* **ACTION ITEM**: Print nothing but the lines below starting at the line that holds "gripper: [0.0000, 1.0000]" and ending at the line that holds "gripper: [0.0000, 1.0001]", including both, each exactly as written.

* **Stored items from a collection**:

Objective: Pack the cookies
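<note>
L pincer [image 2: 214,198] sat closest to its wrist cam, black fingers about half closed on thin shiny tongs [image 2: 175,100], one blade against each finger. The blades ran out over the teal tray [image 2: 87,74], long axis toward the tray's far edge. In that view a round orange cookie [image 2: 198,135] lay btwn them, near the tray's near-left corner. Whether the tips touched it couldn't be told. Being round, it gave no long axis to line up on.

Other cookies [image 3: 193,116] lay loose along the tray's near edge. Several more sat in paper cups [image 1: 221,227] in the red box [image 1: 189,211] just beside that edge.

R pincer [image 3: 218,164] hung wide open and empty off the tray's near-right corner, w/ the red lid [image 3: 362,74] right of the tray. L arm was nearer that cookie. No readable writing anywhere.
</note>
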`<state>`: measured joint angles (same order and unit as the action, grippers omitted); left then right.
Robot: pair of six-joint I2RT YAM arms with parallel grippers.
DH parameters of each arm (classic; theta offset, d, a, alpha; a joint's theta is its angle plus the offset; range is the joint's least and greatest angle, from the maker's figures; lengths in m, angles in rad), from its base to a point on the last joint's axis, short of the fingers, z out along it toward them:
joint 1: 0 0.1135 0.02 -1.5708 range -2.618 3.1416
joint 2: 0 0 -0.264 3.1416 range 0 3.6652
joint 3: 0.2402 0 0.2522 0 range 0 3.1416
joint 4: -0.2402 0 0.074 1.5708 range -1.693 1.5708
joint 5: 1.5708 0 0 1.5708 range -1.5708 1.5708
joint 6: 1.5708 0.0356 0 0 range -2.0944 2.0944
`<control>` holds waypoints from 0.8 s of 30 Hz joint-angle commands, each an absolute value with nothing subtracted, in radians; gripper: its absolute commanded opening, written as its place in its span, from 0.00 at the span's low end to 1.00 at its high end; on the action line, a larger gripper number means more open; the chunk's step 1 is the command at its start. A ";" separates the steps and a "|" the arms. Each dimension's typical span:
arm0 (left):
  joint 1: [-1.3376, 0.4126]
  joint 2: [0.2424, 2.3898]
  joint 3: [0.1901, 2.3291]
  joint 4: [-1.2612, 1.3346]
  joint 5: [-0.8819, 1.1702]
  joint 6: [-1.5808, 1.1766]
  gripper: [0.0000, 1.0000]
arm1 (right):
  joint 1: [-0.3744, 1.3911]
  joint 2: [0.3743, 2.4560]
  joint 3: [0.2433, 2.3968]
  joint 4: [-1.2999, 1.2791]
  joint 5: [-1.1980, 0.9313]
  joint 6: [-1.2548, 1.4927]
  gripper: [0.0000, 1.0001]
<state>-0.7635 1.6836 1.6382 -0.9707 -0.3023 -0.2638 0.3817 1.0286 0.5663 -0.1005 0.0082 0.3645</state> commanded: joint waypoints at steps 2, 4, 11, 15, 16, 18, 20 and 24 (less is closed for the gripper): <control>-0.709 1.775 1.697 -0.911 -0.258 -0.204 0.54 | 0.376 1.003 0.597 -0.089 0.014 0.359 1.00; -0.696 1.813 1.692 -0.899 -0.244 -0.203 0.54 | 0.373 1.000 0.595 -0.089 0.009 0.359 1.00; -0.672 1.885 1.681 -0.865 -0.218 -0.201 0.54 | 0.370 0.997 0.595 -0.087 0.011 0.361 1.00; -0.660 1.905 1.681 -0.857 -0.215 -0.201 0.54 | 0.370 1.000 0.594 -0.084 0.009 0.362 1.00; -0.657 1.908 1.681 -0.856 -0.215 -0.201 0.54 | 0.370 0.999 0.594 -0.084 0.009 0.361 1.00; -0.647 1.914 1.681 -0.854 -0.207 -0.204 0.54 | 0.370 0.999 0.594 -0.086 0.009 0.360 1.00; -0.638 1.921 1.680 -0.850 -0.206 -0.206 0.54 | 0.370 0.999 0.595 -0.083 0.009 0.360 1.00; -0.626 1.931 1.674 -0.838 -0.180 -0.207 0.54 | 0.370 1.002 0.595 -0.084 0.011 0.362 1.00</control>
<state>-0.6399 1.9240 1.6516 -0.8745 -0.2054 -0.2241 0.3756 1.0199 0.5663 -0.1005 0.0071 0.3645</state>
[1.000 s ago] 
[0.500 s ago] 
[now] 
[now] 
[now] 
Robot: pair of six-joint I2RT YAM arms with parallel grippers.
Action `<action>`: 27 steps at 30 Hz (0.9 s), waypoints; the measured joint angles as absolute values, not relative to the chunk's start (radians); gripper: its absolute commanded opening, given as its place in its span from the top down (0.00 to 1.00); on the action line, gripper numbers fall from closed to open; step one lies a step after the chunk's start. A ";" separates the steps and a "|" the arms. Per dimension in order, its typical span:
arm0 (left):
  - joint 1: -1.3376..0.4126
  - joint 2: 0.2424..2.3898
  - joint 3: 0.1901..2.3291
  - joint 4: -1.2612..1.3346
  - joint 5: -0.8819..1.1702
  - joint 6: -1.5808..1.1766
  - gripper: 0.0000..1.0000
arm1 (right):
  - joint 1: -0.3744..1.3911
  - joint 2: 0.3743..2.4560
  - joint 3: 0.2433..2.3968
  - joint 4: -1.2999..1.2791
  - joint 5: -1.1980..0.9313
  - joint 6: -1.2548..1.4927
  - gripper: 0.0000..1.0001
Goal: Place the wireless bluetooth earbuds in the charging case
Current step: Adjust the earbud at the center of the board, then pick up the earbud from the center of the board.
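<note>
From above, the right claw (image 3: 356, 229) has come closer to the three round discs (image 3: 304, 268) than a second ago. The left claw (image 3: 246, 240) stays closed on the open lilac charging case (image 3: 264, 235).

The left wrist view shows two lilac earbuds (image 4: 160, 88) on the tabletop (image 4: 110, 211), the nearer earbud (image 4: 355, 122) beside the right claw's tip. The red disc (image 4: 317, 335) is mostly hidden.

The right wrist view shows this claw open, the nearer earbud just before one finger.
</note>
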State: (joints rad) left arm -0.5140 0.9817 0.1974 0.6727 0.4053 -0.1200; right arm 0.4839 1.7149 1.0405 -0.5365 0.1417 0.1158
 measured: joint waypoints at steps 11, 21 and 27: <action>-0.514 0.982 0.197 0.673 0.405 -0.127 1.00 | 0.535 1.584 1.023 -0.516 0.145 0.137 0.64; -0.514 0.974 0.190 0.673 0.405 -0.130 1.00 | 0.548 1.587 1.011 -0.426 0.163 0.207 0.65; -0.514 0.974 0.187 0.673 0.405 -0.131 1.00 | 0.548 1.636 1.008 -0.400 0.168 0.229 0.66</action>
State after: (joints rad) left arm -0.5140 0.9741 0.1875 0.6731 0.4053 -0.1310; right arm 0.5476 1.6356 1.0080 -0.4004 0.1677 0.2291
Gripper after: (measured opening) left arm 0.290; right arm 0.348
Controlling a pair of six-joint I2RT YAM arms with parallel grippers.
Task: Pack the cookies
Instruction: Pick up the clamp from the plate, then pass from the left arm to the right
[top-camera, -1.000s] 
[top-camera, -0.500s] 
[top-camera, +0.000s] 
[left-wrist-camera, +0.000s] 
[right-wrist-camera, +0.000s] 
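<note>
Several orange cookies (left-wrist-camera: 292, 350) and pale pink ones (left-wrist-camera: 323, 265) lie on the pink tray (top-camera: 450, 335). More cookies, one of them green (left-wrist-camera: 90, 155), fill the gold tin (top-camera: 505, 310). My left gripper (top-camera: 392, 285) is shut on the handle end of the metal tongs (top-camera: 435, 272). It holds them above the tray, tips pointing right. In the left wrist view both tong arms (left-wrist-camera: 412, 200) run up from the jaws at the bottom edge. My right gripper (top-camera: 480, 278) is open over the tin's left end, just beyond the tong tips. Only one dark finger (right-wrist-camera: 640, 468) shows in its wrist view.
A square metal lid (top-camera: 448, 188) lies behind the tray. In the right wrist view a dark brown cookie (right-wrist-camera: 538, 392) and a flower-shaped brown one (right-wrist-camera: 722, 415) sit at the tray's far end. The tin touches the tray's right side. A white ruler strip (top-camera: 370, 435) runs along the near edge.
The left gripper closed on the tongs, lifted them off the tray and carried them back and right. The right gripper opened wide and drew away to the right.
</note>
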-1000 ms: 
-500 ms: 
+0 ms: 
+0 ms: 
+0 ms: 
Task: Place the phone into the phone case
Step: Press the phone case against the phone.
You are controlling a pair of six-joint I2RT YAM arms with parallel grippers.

* **RESPONSE**:
  gripper: [0.0000, 1.0000]
arm1 (right):
  joint 1: [-0.3744, 1.3911]
  joint 2: [0.3743, 2.4560]
  joint 3: [0.2433, 2.3968]
  joint 4: [-1.2999, 1.2791]
  joint 5: [-1.1980, 0.9313]
  joint 6: [-1.2548, 1.4927]
  gripper: [0.0000, 1.0001]

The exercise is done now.